The girls at the gym were talking about cosmopolitans – and how they drank them sometimes because of Sex & the City, even though they tasted terrible. I could call them sad but I wont because I’ve been there. Done that. Bought the tshirt. I admit it. I love chic lit. I don’t know why.

Like most, it started with Sex & The City. If you didn’t envy Carrie Bradshaw you weren’t a wanna-be-writer. Going to work (i.e. bedroom desk) in your tshirt and Uggs. Fabulous, if not painless, salon trips. Partying all night with Mr Big. Coming home to a closet full of Manolos. Living large, I tell you what. Fiction or no.

It was a Carrie moment (me, in front of the telly, doing my nails and reading Vogue) when I first thought “What the Hell. I’m doing this thing”. I spent two months reading Bushnell and a dozen others like her. Then I went to work. Forty thousand words in – i quit. Why? Because I didn’t care. I wasn’t interested in my own writing. Chic lit is like Vogue; it’s there and it’s easy (to read not to write). Great for flying. But do you really care enough about it to sit down and produce it? I don’t think you can, unless you’re Stephanie Klein, maybe, and I’m so not.
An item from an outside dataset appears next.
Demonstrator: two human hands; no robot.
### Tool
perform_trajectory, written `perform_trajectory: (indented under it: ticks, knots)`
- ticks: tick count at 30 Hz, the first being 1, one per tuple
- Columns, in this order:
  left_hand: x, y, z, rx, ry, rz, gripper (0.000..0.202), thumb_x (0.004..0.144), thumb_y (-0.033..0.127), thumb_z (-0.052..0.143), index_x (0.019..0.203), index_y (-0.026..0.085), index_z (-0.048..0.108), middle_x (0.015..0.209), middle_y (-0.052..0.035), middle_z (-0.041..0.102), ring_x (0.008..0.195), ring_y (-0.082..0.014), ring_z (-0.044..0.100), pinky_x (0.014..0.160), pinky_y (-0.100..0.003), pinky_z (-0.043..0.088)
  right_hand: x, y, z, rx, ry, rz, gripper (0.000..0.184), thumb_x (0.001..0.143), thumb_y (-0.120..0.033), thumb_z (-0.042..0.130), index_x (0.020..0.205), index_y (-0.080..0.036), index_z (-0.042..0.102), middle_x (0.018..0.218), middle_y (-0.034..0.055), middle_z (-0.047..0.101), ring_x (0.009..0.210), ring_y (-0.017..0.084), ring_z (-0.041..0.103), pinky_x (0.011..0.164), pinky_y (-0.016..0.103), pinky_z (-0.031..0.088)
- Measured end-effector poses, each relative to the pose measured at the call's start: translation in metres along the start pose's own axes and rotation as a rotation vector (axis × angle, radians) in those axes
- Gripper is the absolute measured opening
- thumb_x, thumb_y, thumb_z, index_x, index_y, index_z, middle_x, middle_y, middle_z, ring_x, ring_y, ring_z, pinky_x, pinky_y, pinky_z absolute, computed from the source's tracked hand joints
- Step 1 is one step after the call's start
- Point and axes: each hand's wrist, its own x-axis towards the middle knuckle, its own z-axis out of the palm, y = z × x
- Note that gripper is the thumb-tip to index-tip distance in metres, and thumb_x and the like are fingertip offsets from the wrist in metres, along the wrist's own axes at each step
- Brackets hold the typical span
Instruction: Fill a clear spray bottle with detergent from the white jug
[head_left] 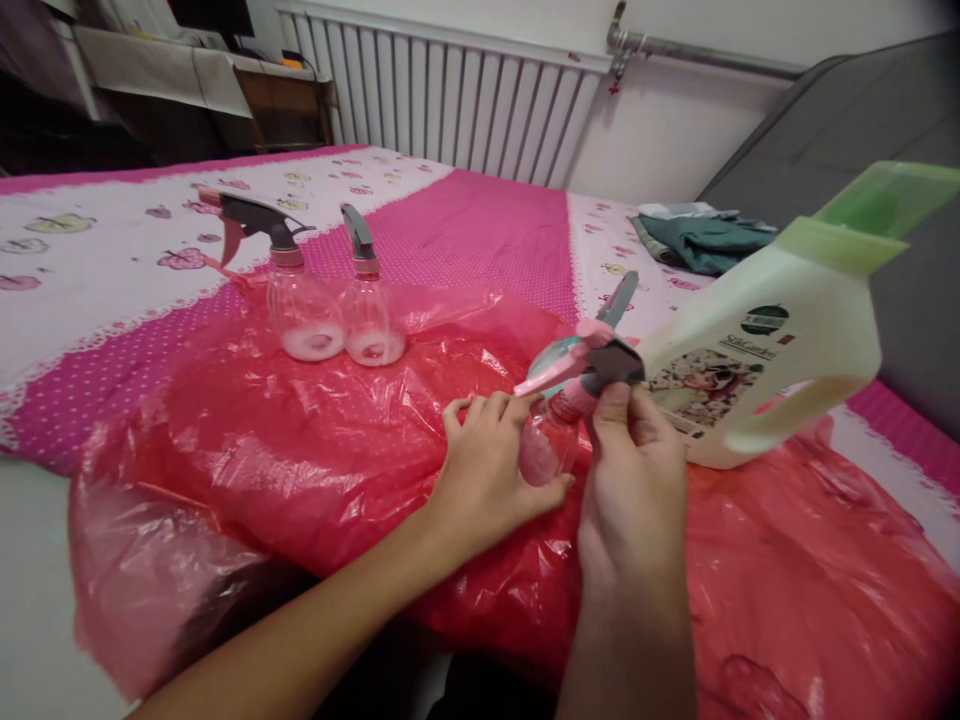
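Note:
A small clear spray bottle with pinkish contents leans between my hands, low over the red plastic sheet. My left hand curls around its body from the left, thumb in front. The fingers and thumb of my right hand pinch the bottle's pink-and-grey spray head at the neck. Partly hidden behind it is another spray bottle with a grey top. To the right of my right hand, a large cream jug with a green cap leans to the right.
Two more spray bottles, one on the left and one beside it, stand on the red plastic sheet, holding a little whitish liquid. The sheet covers a pink patterned bedspread. Folded clothes lie back right; a radiator lines the wall.

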Motion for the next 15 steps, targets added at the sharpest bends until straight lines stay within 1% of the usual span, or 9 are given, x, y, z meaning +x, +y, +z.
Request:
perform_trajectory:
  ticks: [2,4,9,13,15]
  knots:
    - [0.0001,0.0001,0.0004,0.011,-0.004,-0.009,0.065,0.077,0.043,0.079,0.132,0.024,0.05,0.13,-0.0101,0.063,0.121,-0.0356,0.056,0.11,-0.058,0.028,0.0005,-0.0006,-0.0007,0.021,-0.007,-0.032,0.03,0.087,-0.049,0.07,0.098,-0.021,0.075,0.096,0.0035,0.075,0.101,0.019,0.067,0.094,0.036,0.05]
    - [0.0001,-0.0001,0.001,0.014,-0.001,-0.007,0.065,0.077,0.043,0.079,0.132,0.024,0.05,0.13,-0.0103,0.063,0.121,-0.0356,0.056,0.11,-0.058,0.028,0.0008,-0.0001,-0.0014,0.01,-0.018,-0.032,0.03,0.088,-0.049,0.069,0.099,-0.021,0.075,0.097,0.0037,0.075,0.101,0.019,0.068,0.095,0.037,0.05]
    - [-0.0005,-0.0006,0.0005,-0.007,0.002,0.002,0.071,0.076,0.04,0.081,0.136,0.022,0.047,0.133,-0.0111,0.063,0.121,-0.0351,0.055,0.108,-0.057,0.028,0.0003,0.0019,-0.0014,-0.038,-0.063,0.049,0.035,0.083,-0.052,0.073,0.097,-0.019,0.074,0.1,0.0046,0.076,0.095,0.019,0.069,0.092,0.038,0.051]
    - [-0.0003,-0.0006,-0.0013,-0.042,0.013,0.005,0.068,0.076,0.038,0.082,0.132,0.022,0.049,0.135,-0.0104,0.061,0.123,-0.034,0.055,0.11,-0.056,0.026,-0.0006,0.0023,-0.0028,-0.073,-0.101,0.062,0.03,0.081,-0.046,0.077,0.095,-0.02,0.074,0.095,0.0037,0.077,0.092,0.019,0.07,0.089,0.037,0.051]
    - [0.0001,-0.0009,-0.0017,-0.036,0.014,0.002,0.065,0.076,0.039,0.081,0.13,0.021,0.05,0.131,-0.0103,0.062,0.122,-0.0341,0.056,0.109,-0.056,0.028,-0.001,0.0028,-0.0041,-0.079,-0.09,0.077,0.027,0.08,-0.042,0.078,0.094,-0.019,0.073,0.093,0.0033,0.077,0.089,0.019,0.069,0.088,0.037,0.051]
My love life has never been that interesting. (Dig that hair though.) Also, I don’t do romance very well. It smells of cheese.

I want to write about the weird and the strange, posing as normal. I guess they’re everywhere, but I only know them well there. I know a few other things. I think I’ll mix ‘em up and see what I get. In the meantime, I still haven’t read Bergdorf Blondes. Been fooling myself into thinking I was better than that. I’m not (ordering it now). I love chic lit. I just cant write it.